[Stored data entries]
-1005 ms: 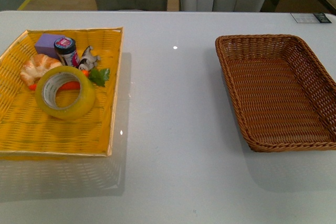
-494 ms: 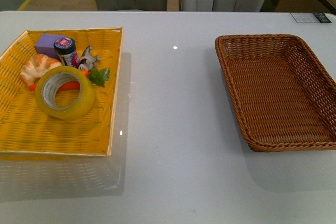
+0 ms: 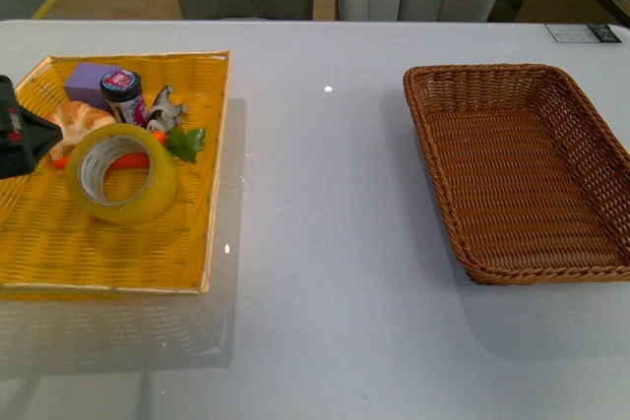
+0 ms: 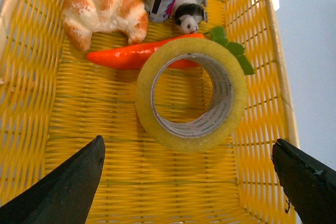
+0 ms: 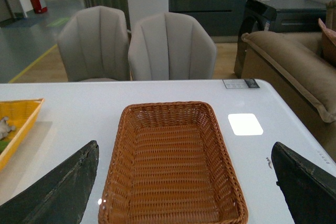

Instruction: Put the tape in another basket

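Two woven containers stand well apart on a white table: a flat yellow tray on the left and a dark brown wicker basket with raised sloping sides on the right. The tape, a wide roll of translucent yellow film on a white core printed in green, lies in the yellow tray, tilted, with its open core facing up and toward the left. Its far edge rests over an orange toy carrot, part of which shows through the core. The carrot's green leaves stick out beside the roll.

Behind the tape, in the tray's far part, are a croissant, a purple block, a small dark-lidded can and a grey-and-white animal figure. The brown basket holds nothing.

The left gripper enters the front view at the left edge, above the tray and just beside the croissant. In its wrist view the two dark fingers are spread wide, with the tape lying between and just beyond their tips, apart from both.

The right gripper does not appear in the front view. Its wrist view shows its fingers also spread wide and gripping nothing, looking down at the brown basket, with two grey chairs beyond the table's far edge.
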Motion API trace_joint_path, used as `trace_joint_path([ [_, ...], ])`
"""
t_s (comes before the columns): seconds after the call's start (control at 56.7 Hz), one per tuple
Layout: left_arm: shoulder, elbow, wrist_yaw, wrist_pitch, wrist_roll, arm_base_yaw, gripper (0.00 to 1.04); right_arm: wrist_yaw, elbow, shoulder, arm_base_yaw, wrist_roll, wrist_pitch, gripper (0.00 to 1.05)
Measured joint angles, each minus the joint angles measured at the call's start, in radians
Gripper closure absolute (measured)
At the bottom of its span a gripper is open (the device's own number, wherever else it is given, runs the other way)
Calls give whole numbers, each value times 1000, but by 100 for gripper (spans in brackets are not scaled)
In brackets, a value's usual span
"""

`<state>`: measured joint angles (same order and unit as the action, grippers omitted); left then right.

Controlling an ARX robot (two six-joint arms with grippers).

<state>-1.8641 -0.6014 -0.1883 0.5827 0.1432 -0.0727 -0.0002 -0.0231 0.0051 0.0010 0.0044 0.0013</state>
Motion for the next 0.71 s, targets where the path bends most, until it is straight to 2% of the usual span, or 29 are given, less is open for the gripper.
trace_joint_path([
  [0.317, -285, -179, 32, -5, 33, -2, 9, 0, 0, 0, 0, 0, 0, 9],
  [0.705, -448, -330, 44, -35, 98, -2, 9, 0, 0, 0, 0, 0, 0, 9],
])
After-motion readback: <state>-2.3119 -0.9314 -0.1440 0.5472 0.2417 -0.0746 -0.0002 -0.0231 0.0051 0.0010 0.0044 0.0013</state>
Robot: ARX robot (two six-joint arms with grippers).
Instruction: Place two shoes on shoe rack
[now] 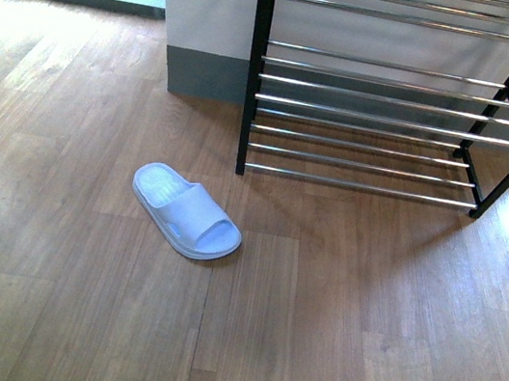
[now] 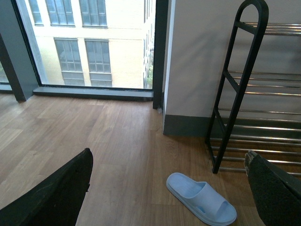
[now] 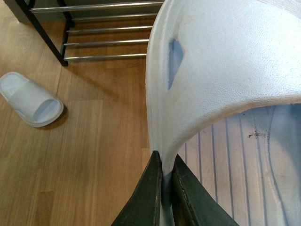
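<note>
the right gripper point(image 3: 165, 160) is closed tight on the thin edge of the held slipper point(image 3: 235, 61), pinching it where the strap runs down into the sole. a grip on that edge leaves the slipper hanging off the fingers with its striped inner face open to the wrist camera. that likely makes it easier to lower the sole flat onto the rods. this slipper is up in the air on the near side of the shoe rack point(image 1: 254, 73) and is not on it yet. the front view shows neither the slipper nor the arm.

the left gripper point(image 2: 168, 157) is raised with its fingers wide apart and nothing between them, probably waiting its turn.

further out, the loose slipper point(image 1: 186, 211) lies sole down on the wooden floor point(image 1: 308, 336). it sits left of the rack's left post and a little nearer, apart from it, with its open toe turned to the near right. the rack stands far right against the wall, and no shoe shows on the tiers in view, so both placements look to be ahead.
</note>
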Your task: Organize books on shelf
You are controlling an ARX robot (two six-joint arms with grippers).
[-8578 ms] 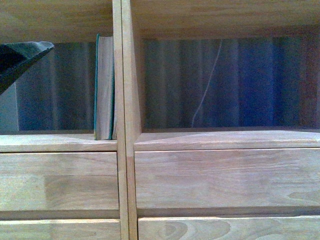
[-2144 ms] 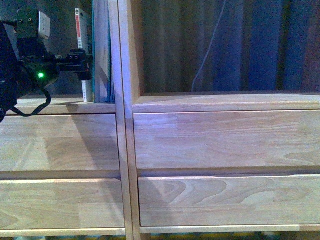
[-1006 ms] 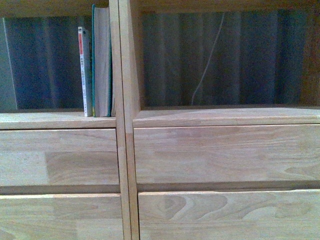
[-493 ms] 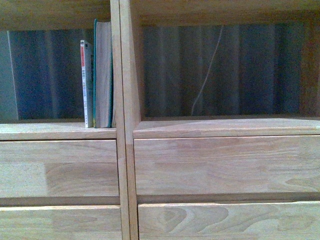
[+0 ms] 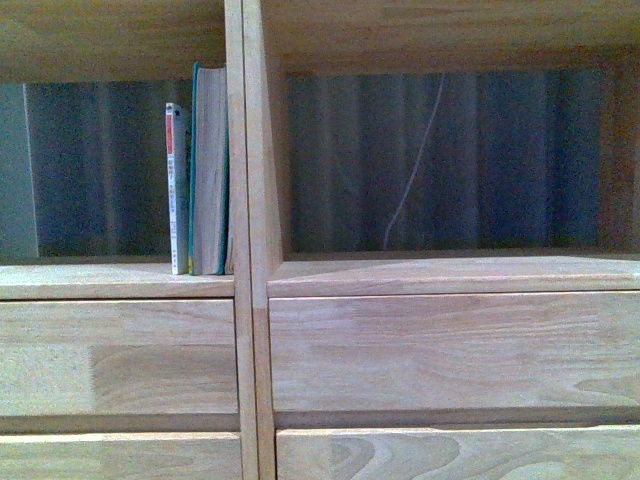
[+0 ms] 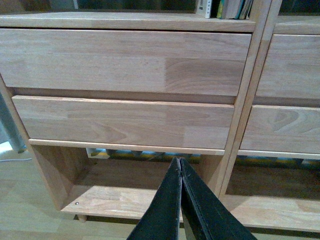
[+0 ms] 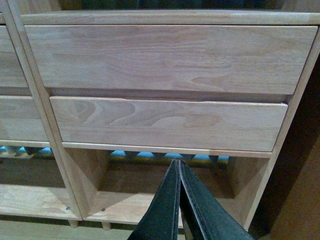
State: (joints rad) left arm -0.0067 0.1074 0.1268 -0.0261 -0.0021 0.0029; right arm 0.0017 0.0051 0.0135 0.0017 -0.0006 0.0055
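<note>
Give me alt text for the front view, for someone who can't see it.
Two books stand upright, side by side, in the left compartment of a light-wood shelf: a thin white-spined paperback beside a thicker teal book that stands against the central divider. The right compartment holds no books; drawer fronts run below.

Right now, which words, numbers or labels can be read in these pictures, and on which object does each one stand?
Thin white-spined book: a red mark and dark lettering, too small and blurred to read.
Teal book: no text visible.
Shelf: no labels on the drawer fronts.
</note>
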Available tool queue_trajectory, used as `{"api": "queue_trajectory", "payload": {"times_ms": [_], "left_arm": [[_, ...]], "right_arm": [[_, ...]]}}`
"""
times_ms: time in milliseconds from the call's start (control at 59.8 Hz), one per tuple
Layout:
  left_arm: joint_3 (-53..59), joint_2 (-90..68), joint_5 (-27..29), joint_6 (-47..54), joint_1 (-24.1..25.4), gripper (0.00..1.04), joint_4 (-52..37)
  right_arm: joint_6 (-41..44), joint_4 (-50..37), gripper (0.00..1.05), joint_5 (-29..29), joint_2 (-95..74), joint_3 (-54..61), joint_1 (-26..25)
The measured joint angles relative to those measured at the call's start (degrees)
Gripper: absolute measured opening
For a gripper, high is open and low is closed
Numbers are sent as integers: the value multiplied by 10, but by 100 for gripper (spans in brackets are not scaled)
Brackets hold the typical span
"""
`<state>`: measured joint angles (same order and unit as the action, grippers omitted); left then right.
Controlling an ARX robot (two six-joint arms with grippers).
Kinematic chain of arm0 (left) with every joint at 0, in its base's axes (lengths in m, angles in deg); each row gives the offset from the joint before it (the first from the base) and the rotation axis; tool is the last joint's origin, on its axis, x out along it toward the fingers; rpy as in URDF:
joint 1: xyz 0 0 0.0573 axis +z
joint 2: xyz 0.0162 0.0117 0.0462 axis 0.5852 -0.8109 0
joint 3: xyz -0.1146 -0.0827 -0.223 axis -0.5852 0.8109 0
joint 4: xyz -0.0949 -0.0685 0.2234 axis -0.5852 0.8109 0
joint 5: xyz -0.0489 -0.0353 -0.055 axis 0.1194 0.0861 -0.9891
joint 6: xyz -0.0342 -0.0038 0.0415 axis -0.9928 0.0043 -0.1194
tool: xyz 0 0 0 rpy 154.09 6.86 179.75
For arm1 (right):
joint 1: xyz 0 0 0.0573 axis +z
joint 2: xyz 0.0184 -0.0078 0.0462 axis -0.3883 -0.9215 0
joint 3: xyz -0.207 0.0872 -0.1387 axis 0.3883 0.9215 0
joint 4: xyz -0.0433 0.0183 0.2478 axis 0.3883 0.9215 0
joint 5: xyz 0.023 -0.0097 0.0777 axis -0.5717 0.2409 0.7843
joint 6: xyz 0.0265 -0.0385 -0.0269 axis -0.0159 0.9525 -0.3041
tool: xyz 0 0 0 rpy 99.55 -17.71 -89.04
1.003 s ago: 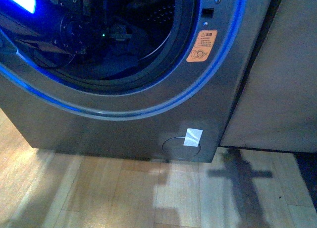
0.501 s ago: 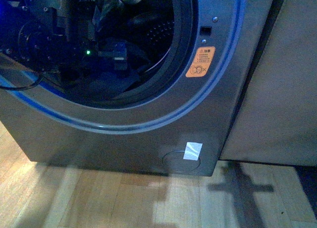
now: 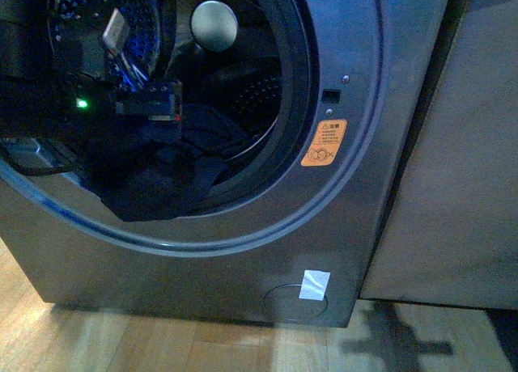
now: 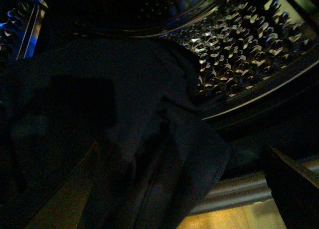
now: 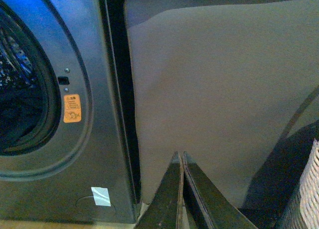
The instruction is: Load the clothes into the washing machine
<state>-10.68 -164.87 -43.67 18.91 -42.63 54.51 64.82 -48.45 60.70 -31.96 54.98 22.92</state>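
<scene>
Front, right wrist share washing machine (image 3: 348, 186) (left wrist inside).

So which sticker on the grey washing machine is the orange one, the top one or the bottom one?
The top one: the orange warning sticker sits beside the round door opening. The lower sticker near the floor is white.

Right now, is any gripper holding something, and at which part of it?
The right gripper is shut on nothing. The left gripper's fingertips are hidden; the clothes hang over the washing machine rim beneath it, so a hold cannot be told.
</scene>
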Motion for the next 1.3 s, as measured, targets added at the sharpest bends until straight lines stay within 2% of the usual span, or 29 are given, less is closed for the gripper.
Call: {"api": "queue_trajectory", "payload": {"times_ms": [351,618,719,802,1087,1120,1304], "left_arm": [[138,173,-30,-8,5,98,-6],[297,389,-75,-19,49,98,-17],[385,480,77,2,34,80,-92],[443,551,79,10,62,59,-94],[501,635,79,15,67,8,-67],[509,649,79,15,67,2,-59],[531,712,79,16,67,4,-19]], "right_arm": [[0,0,2,0,0,0,0],[0,0,2,0,0,0,0],[0,0,2,0,0,0,0],[0,0,2,0,0,0,0],[0,0,2,0,0,0,0],[1,0,10,0,0,0,0],[1,0,45,0,0,0,0]]}}
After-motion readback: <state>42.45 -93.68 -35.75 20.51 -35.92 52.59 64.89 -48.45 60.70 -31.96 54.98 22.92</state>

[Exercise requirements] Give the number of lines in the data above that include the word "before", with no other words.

[Answer] 2